In the material below, find every line containing "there" and copy that line.

......

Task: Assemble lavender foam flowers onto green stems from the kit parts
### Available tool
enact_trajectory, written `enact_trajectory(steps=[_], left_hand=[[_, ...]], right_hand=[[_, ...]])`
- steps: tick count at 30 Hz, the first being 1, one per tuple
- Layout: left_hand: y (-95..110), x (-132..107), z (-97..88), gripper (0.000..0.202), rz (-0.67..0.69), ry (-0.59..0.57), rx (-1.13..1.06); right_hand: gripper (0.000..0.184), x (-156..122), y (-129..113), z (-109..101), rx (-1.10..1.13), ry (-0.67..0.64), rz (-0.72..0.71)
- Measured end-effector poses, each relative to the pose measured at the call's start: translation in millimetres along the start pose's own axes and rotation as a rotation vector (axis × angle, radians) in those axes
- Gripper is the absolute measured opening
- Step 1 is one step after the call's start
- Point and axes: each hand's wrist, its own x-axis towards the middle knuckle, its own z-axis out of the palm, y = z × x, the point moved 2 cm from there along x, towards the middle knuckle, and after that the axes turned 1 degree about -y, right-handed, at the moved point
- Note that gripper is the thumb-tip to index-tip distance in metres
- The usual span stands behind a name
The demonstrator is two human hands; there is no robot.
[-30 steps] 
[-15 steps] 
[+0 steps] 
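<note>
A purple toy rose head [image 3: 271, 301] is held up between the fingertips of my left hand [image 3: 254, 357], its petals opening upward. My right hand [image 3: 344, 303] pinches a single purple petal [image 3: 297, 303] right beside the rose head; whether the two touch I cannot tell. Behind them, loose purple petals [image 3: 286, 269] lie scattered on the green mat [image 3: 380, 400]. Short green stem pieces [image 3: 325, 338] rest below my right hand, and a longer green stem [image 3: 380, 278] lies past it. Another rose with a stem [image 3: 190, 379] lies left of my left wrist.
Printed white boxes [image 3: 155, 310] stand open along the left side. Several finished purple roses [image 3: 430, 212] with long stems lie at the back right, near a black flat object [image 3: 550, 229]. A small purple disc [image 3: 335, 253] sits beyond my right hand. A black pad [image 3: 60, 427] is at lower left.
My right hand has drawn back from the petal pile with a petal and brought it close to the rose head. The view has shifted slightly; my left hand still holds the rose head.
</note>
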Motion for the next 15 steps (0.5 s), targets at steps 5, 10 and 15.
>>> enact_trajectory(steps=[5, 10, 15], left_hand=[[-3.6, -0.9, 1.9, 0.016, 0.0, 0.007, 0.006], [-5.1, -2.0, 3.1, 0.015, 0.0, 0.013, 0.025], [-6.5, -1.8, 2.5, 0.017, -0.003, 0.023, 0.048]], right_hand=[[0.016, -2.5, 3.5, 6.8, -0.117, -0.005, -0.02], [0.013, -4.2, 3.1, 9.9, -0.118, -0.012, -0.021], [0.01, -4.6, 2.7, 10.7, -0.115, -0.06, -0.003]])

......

RESPONSE AREA ▸
- Point and axes: each hand's wrist, its own x-axis towards the middle knuckle, its own z-axis out of the palm, y = z × x, the point moved 2 cm from there along x, towards the middle knuckle, and after that the axes turned 1 degree about -y, right-handed, at the moved point
The demonstrator is two human hands; there is no robot.

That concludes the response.